From the line that includes "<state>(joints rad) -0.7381" down to the final line of the data below, copy every line exactly and leave the rest out.

┌────────

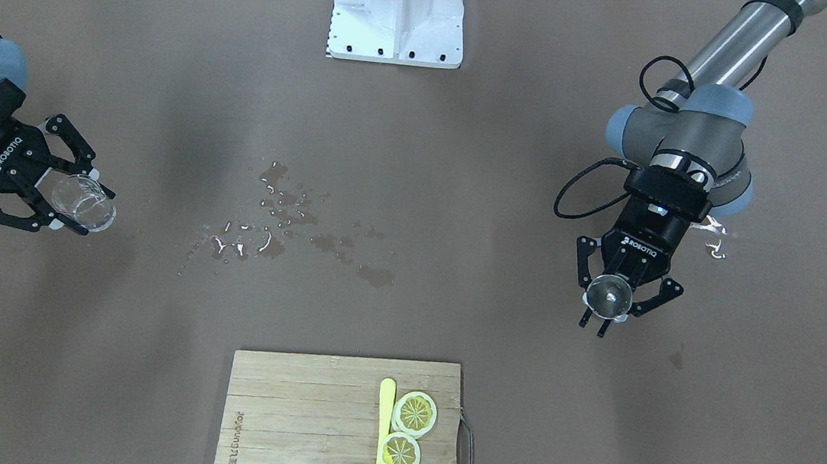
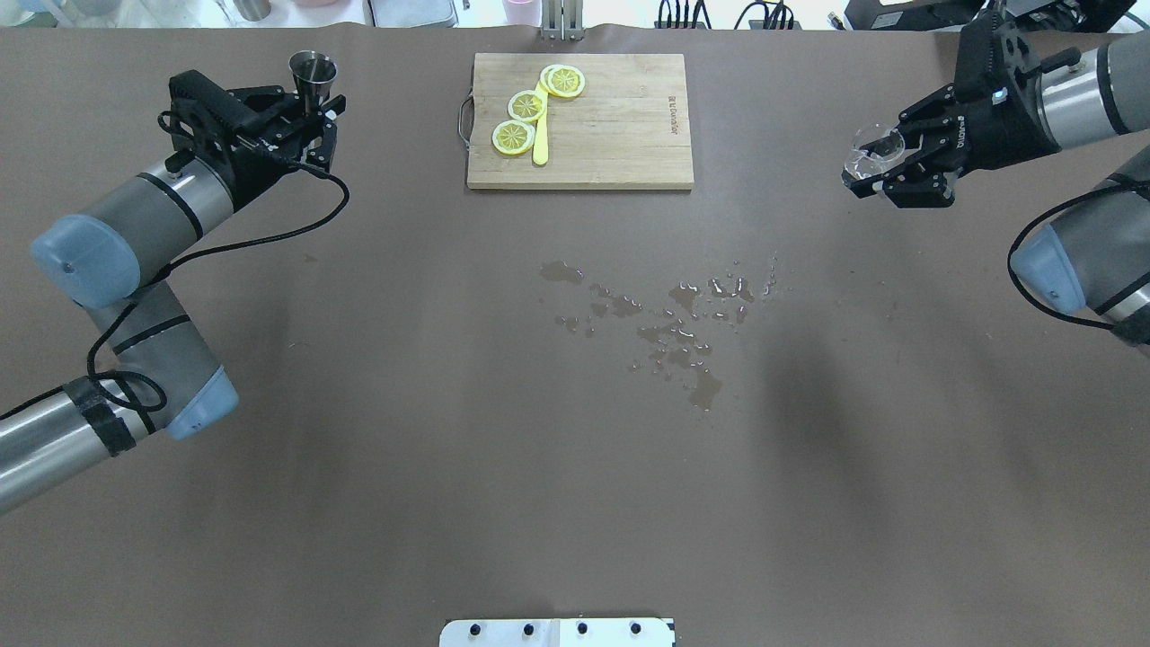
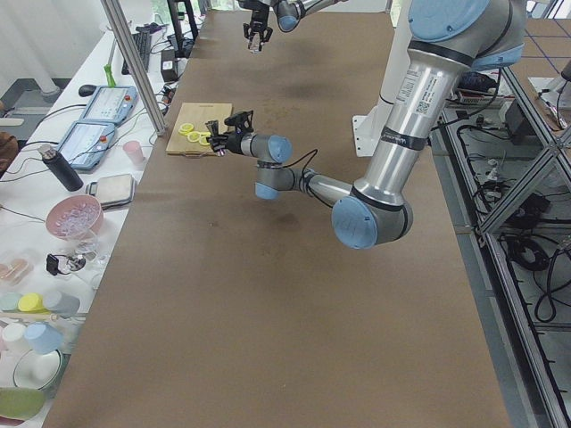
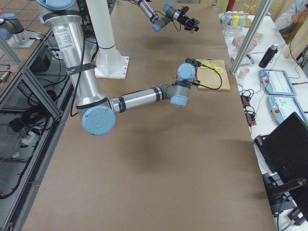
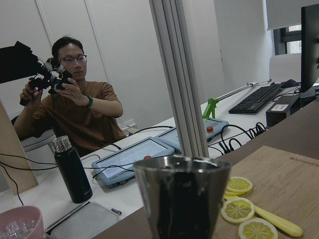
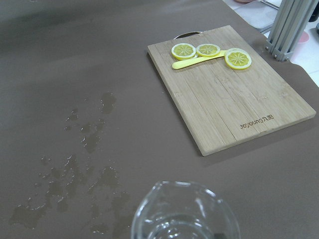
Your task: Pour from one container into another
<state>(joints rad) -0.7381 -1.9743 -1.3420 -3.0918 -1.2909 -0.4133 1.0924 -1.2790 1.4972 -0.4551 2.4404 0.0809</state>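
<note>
Currently both vessels hang over the tabletop (image 1: 422, 148), well apart. Left fingers (image 1: 667, 292) grip the jigger (image 2: 312, 74), upright, off the board's (image 2: 620, 135) handle end. Right fingers (image 1: 73, 139) clamp the glass (image 2: 873, 151) at the opposite side, seemingly tipped toward the middle. Contents: cannot tell. A spill (image 1: 283, 226) lies between them. Judgement: the step is to bring the two together. Set the pouring lip directly above the receiving mouth and close to it before any tilt. Hold the receiver level and rotate slowly. The jigger's mouth looks narrow, so alignment matters most.
</note>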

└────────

• [Solution to this problem]
<state>(joints rad) -0.7381 -1.9743 -1.3420 -3.0918 -1.2909 -0.4133 1.0924 -1.2790 1.4972 -0.4551 2.4404 0.0809</state>
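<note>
Currently both vessels hang over the tabletop (image 1: 422, 148), well apart. Left fingers (image 1: 667, 292) grip the jigger (image 2: 312, 74), upright, off the board's (image 2: 620, 135) handle end. Right fingers (image 1: 73, 139) clamp the glass (image 2: 873, 151) at the opposite side, seemingly tipped toward the middle. Contents: cannot tell. A spill (image 1: 283, 226) lies between them. Judgement: the step is to bring the two together. Set the pouring lip directly above the receiving mouth and close to it before any tilt. Hold the receiver level and rotate slowly. The jigger's mouth looks narrow, so alignment matters most.
</note>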

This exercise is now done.